El licenciado Héctor Valdez Albizu, gobernador del Banco Central de República Dominicana y presidente de la conferencia, citó entre esos factores que la caída de la actividad económica en Estados Unidos comienza a desacelerarse y el consumo real muestra un modesto crecimiento.
La inflación se mantiene baja y el riesgo de deflación se va mitigando. Se espera que algunos mercados, como el laboral y el de intermediación financiera, tarden más tiempo en recuperarse, dijo.
Los participantes en la actividad también opinaron que la crisis encontró una región mejor preparada que en ocasiones anteriores debido a la existencia de tipos de cambio flexibles, a mayores niveles de reservas internacionales, a un mayor desarrollo de los mercados de bonos en moneda local y a un mejor manejo de la liquidez bancaria.
Advierten que hacia el futuro, América Latina continuará siendo afectada por una economía mundial débil, cuya recuperación sería más bien gradual.

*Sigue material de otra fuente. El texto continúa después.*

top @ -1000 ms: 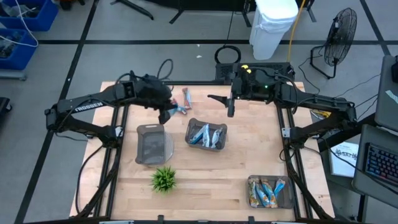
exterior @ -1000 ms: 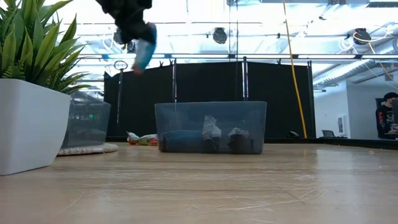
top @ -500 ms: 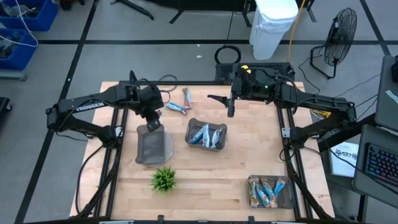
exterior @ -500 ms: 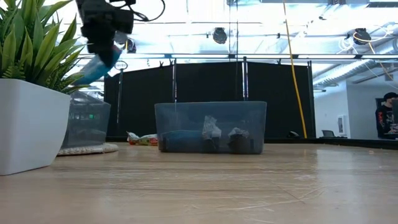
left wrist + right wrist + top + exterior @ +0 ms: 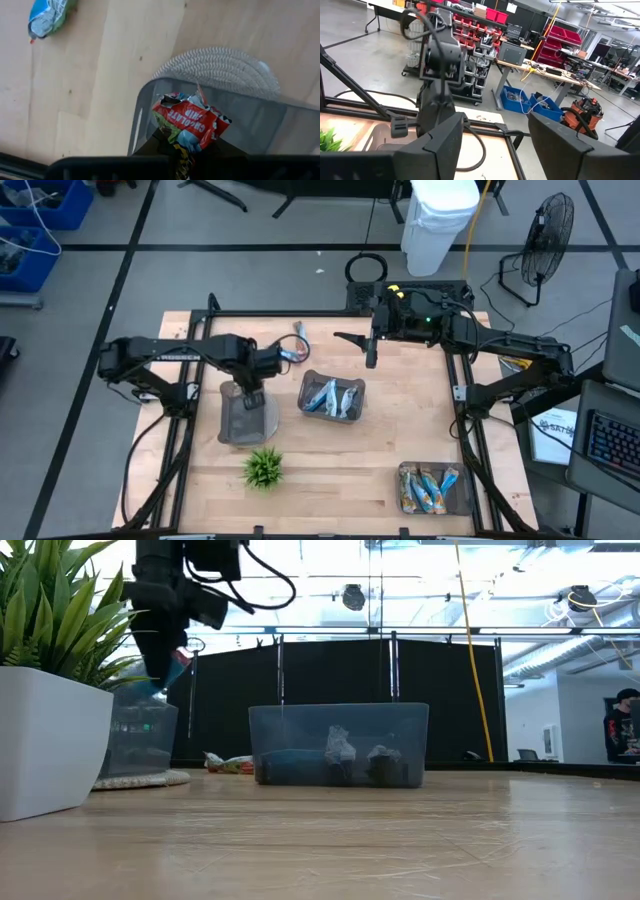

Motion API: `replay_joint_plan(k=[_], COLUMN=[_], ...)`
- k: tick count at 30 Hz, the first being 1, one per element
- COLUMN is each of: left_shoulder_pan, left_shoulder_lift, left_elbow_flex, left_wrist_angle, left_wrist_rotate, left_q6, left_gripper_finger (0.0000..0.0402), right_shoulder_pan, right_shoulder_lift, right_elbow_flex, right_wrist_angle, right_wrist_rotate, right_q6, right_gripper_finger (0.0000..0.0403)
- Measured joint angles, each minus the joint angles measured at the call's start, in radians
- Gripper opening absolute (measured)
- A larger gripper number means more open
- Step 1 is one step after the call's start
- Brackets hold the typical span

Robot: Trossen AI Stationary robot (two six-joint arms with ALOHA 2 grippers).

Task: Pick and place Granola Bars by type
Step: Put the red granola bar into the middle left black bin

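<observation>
My left gripper (image 5: 251,385) hangs over the far end of the left grey tray (image 5: 247,420), shut on a granola bar (image 5: 192,121) with a red, green and blue wrapper. In the low view the left gripper (image 5: 163,668) points down just above that tray (image 5: 139,740), which stands on a woven mat (image 5: 220,69). Two more bars (image 5: 291,351) lie on the table's far part. The middle tray (image 5: 332,397) holds blue bars, and the near-right tray (image 5: 432,488) holds several bars. My right gripper (image 5: 370,352) waits open above the table's far side. My left gripper pinches the granola bar by its lower end (image 5: 184,144) between the two fingers, which point down from above. The bar is lifted clear and sticks out beyond the fingertips toward the tray below. The fingers hide the rest of that end.
A green plant in a white pot (image 5: 263,468) stands near the left tray, at the near side. A loose bar (image 5: 47,15) lies on the wood beyond the tray. Bare wood lies between the trays. A person (image 5: 622,725) sits in the room far right.
My left gripper has carried the bar from the table's far middle toward the left tray, moving left, nearer and down. It has tipped from slanting to pointing straight down. The bar has stayed in its fingers throughout.
</observation>
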Motion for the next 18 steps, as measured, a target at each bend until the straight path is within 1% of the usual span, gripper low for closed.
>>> replay_joint_plan(k=[6, 11, 14, 18], left_shoulder_pan=[-0.039, -0.07, -0.076, -0.075], left_shoulder_lift=[0.01, 0.0, 0.001, 0.0], left_elbow_flex=[-0.074, -0.15, -0.202, -0.263], left_wrist_angle=[0.054, 0.13, 0.197, 0.238], left_wrist_rotate=[-0.01, 0.016, 0.036, 0.036], left_q6=[-0.035, -0.04, -0.058, -0.063], left_gripper_finger=[0.0018, 0.0018, 0.0017, 0.0017], right_shoulder_pan=[0.0, 0.0, 0.0, 0.0], right_shoulder_lift=[0.0, 0.0, 0.0, 0.0], right_elbow_flex=[0.0, 0.0, 0.0, 0.0], right_wrist_angle=[0.0, 0.0, 0.0, 0.0], right_wrist_rotate=[0.0, 0.0, 0.0, 0.0], right_q6=[0.0, 0.0, 0.0, 0.0], right_gripper_finger=[0.0219, 0.0216, 0.0216, 0.0219])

Otra advertencia, realizada en la XLVI Reunión de Gobernadores de Bancos Centrales del Continente Americano y la LXXXVII Reunión de Gobernadores de Bancos Centrales de América Latina y España, realizada en Bavaro, está motivada por el cambio observado en las características y fuentes de financiamiento de las economías de la región, las cuales están utilizando más el crédito interno en moneda local que los flujos transfronterizos para financiar la actividad productiva.

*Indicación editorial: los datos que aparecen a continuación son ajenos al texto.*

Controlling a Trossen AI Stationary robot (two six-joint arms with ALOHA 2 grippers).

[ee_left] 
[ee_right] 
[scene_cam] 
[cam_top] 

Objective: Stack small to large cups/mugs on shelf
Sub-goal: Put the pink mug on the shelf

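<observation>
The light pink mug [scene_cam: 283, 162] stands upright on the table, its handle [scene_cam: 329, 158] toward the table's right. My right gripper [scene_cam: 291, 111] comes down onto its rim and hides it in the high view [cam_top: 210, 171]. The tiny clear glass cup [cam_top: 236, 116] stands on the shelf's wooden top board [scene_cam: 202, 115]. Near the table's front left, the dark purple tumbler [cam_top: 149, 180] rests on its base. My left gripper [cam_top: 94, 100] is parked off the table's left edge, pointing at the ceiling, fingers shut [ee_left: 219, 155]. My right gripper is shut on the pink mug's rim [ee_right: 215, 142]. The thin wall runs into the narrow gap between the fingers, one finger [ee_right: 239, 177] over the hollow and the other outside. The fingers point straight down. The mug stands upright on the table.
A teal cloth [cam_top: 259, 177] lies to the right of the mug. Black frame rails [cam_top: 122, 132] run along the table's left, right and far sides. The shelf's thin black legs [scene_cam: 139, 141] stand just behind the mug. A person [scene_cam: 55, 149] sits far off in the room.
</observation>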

Los expositores reiteraron que para enfrentar la crisis, los bancos centrales han bajado tasas de interés y puesto a disposición de los sistemas financieros, programas de asistencia de liquidez. En el sector fiscal se han implementado políticas anti-cíclicas y los gobiernos han diseñado planes orientados a canalizar fondos a instituciones financieras con necesidades de liquidez.
Otro aspecto interesante de las presentaciones fue el análisis de los riesgos que enfrentan los países. Por un lado, se dijo que existe la posibilidad de retroalimentación de la crisis del sector real al sector financiero, manifestó Valdez Albizu.

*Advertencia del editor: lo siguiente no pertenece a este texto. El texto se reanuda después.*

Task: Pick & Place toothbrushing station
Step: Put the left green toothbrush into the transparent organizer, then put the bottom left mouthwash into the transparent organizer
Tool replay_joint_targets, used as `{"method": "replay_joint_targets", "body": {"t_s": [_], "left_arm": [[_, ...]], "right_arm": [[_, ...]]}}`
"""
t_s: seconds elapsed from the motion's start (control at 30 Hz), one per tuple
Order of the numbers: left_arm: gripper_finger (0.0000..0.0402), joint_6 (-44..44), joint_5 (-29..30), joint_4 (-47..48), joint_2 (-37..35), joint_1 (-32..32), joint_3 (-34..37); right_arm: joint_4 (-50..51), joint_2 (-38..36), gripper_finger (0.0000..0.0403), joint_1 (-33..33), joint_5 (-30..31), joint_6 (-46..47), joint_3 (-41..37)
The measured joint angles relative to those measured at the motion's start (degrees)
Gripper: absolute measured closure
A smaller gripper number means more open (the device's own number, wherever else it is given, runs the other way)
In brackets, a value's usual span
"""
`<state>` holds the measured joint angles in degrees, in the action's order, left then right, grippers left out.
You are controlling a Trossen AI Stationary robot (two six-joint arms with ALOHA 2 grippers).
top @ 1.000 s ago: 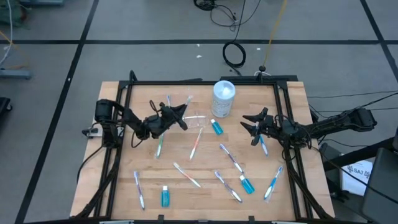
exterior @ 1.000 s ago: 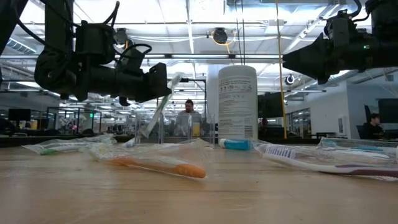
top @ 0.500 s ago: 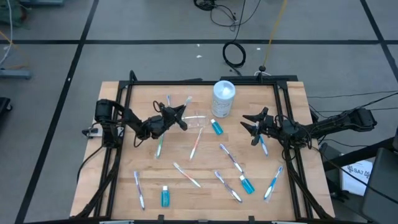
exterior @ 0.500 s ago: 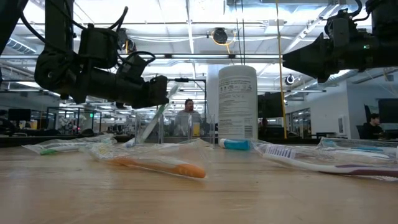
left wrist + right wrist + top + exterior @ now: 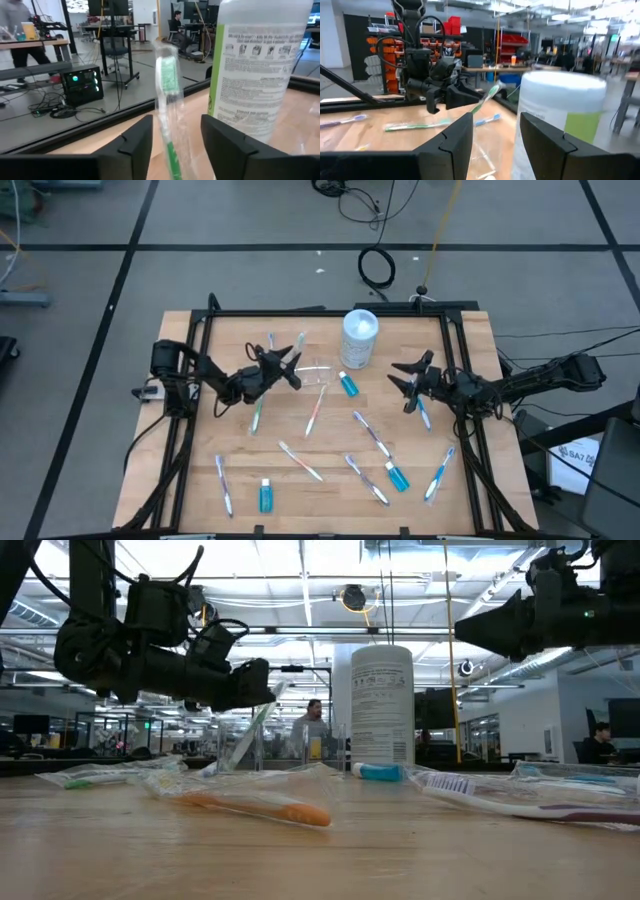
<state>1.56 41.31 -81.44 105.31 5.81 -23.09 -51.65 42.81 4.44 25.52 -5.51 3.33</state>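
Observation:
My left gripper [image 5: 176, 131] hovers level over the table's far left-middle, open. A green toothbrush in a clear wrapper [image 5: 167, 95] stands slanted between its fingers, head up and toward the far edge [image 5: 299, 343]; its lower end is hidden. The clear cup [image 5: 316, 373] sits just right of those fingertips. Other wrapped toothbrushes [image 5: 315, 415] and blue tubes [image 5: 348, 384] lie flat across the table. My right gripper [image 5: 403, 381] waits open and raised at the right, fingers [image 5: 455, 137] with nothing between them. My left gripper stands with one finger on each side of the green toothbrush's wrapped neck [image 5: 170, 125], coming level from the table's left. There is a clear gap to one finger [image 5: 220, 140]. Whether the other finger [image 5: 137, 142] touches the wrapper I cannot tell.
A tall white canister [image 5: 359, 338] stands upright at the far middle, just beyond the cup. A black frame rail [image 5: 330, 312] borders the table. An orange toothbrush [image 5: 260, 805] lies nearest the low camera. People show in the room behind.
My left gripper has stayed in place and rolled a little at the wrist. The green toothbrush's head has sunk and the brush leans lower than before, as the low view shows.

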Motion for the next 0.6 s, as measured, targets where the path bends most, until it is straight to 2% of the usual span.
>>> {"method": "replay_joint_targets", "body": {"t_s": [0.17,0.33,0.47,0.6], "left_arm": [[0.0223,-0.07,3.27,6.84,-7.09,-2.33,0.0],[0.0236,1.55,4.33,20.91,-18.34,-6.29,0.0],[0.0247,7.23,4.27,33.7,-27.45,-10.64,0.0],[0.0253,17.36,2.58,44.53,-33.39,-15.02,0.0]], "right_arm": [[-5.26,0.01,0.0248,-1.83,0.11,-5.25,0.0],[-9.07,0.02,0.0248,-5.32,0.22,-8.81,0.0],[-10.76,0.0,0.0248,-8.2,0.21,-10.92,0.0],[-12.76,0.01,0.0248,-11.44,0.2,-12.1,0.0]]}}
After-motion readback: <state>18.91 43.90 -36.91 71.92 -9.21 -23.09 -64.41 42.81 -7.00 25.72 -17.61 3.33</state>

Por otro lado, las soluciones propuestas podrían llevar a un incremento del proteccionismo en las economías o a una mayor inflación, esto último producto de la expansión monetaria. Se destacó que los países con regímenes monetarios basados en metas explícitas de inflación estarían mejor preparados para anclar las expectativas de precios, dijo.
Un tema central durante las discusiones fue la importancia de la estabilidad de precios como principal objetivo macroeconómico en la banca central moderna. Se dijo que para cumplir con eficiencia su meta de estabilidad de precios los Bancos Centrales deben mantener un proceso de toma de decisiones libre de influencia externa.